Au matin, les nuées voilent le ciel d’un tulle grisâtre.
Quelques lambeaux d’azur apparaissent à travers ce tissu de lait caillé. Les
rayons du soleil ont de la difficulté à traverser ce manteau cotonneux troué.
Cependant la chaleur s’installe de bonne heure dans la ville de Brisbane. Une
lumière lourde frappe contre les vitres et les yeux plissent devant cette lueur
intense.
Extrait : Ascension 2
A
force de vouloir
Construire
sa vie,
Il
s’aperçut qu’il
Avait
commencé
A mourir
Bien
avant
Sa
naissance.
Michel
Chevrier
L’atmosphère semble dense et lourde. Une chaleur
étouffante nous englue et nous avons du mal à respirer. Un édredon épais de
nuages blanchâtre recouvre la ville de Brisbane. Parfois, un rayon de soleil
brulant vient percer cette capote suante.
Nous mangeons au frais restaurant Govinda’s Vegetarian.
La fraicheur de la salle permet de déguster notre repas. Les convives
s’activent autour de nous car elles possèdent souvent une pause déjeuné courte.
Ensuite, nous décidons de boire un cappuccino au café
Aromas. Comme toutes les tables sont occupées, nous allons au « Coffee
Club » sur Adélaïde street en face de l’Anzac Square. Notre table à cheval
entre l’intérieur et l’extérieur nous positionne un peu trop à la chaleur qui
nous assomme un peu.
Nous décidons d’aller au King Edwards Park. Nous
découvrons une installation de sculpture d’Arnaldo Pomodoro. Les pièces de
bronze ont pour thème : Forms of Myth (1983). Nous admirons une pyramide,
des murs verticaux concaves et une ogive. Nous grippons sur le flanc du parc
pour atteindre une œuvre de Parr Robert : Still life with landscape. La
sculpture me permet de prendre André à l’intérieur du tableau. Au sommet de la
colline, nous découvrons un moulin qui est le plus vieux bâtiment de la ville
Brisbane. A côté de King Edwards Park, nous entrons dans Wickham Park.
La chaleur accablante ne facilite pas la visite de la
ville. Nous décidons de retourner au centre-ville. Nous entrons dans la
Bibliothèque de Brisbane. Le bâtiment possède une forme moderne avec trois
niveaux.
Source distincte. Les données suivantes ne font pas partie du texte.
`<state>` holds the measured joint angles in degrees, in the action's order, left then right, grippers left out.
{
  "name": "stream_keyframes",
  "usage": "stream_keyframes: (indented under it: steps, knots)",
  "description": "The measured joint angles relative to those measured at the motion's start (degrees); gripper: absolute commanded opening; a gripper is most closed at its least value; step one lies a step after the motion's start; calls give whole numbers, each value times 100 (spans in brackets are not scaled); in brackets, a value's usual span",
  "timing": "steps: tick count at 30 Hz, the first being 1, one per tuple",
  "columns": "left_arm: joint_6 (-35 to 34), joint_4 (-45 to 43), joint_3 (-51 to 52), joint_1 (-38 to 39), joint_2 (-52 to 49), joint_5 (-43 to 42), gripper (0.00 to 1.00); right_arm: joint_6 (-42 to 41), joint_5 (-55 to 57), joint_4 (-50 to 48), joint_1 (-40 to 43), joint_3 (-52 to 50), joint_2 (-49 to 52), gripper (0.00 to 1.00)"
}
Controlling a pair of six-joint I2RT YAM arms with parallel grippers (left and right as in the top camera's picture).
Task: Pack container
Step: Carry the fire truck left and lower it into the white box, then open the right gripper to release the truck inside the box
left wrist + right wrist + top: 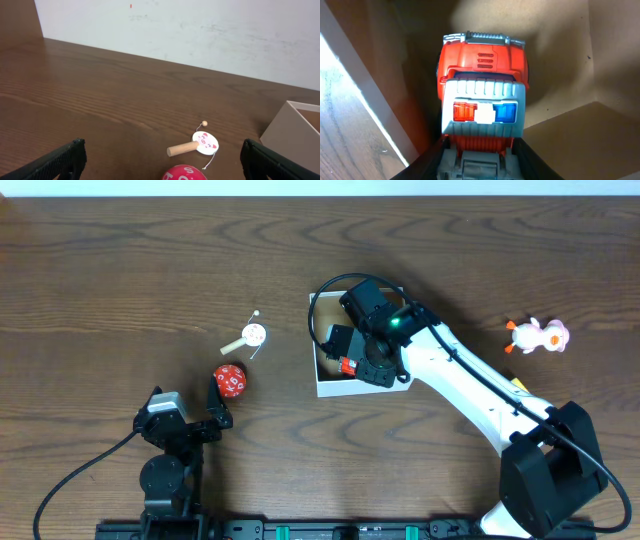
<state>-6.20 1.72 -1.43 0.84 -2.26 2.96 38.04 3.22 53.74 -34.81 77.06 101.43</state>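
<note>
1. Closest to the lens in the left wrist view is the left gripper (188, 404). Its two black fingers (60, 161) are spread wide at the lower corners of the frame, with nothing between them.
2. Just ahead of it, a red ball (231, 380) lies on the table (100, 280). Not packed.
3. Beyond the ball and slightly right is a small hand drum (252, 335) with a wooden handle, a white face and a bead on a string. It is on the table, apart from the box. Not packed.
4. The container (360, 389) sits right of centre, open side up, white outside and tan inside.
5. A toy truck (482, 95), orange and grey with a red-and-blue light bar, is inside the container, close to one wall.
   - The right gripper (372, 362) has its fingers closed against the truck's rear end, so it does not look released yet.
   - Whether the truck touches the container floor cannot be told.
6. A pink-and-white duck (537, 335) stands on the table well right of the container. Not packed.
7. Tally, as a judgement: one toy is going in and three are left. The arm hides part of the container floor, so any other contents are unknown.
8. Poses:
   - The left arm is folded low at the near table edge, with its wrist aimed toward the ball and drum.
   - The right arm reaches diagonally from the near right corner, with its wrist pitched down into the container.
</note>
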Motion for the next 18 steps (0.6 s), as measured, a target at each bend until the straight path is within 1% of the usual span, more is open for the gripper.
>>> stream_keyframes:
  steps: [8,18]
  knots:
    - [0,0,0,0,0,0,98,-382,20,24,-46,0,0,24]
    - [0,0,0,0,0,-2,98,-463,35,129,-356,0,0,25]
Nous flânons entre les rayons pendant quelques minutes. Je découvre
des revues. Des chaises permettent de nous installer tranquillement.
Je feuillette le numéro 197 de Black+White Photography
Mag. Ce dernier aborde la photographie en noir et blanc. Quelques beaux clichés
attirent mon regard, des paysages saturés avec beaucoup de contraste. Je note
quelques artistes au passage.
Après, nous effectuons une pause au café Aromas. André
prend un thé et je choisis un Moka. Ensuite nous terminons la balade en passant
chez Coles pour quelques achats. Au retour, quelques gouttes d’eau s’écrasent
sur le sol. De grosses tâches humides agrémentent le trottoir sec. Nous
marchons de façon soutenue jusqu’à l’appartement.
Au l’abri au dix-neuvième étage, nous voyons le ciel
s’assombrir. Rapidement une formation nuageuse épaisse et noire s’avance vers
la cité de Brisbane. La pluie débute avec de la grêle puis des trombes d’eau
dégouline des cieux. L’orage frappe de sa colère l’air chaud et humide. Une
brume grisâtre recouvre l’horizon.
Puis soudainement vers le Mount Coot-tha l’horizon
s’illumine. Une déchirure pastel vient éclairer le Sud-ouest de la cité. Des
éclats lumineux lacèrent les nuées grises. Puis le disque solaire apparaît en
ombre chinoise derrière le rideau de nuages. Il dispense quelques minutes une
lumière blafarde puis il est de nouveau occulté par cumulus sombre. Les terres
intérieures réapparaissent au lointain avec leur couleur de cendre. La pluie
cesse et l’orage reste.
Ensuite, le soleil décline vers d’autres terres qui
s’éveillent. L’éclaircie apporte des nuages incarnats s’effilochant derrière
les collines de Brisbane. Une lueur vive lointaine illumine les terres
intérieures. Pendant ce temps l’orage continue son spectacle pyrotechnique. Les
grondements roulent et parfois heurtent les vitres de l’appartement. Les éclats
lumineux claquent apportant une clarté inattendue qui nous fait sursauter.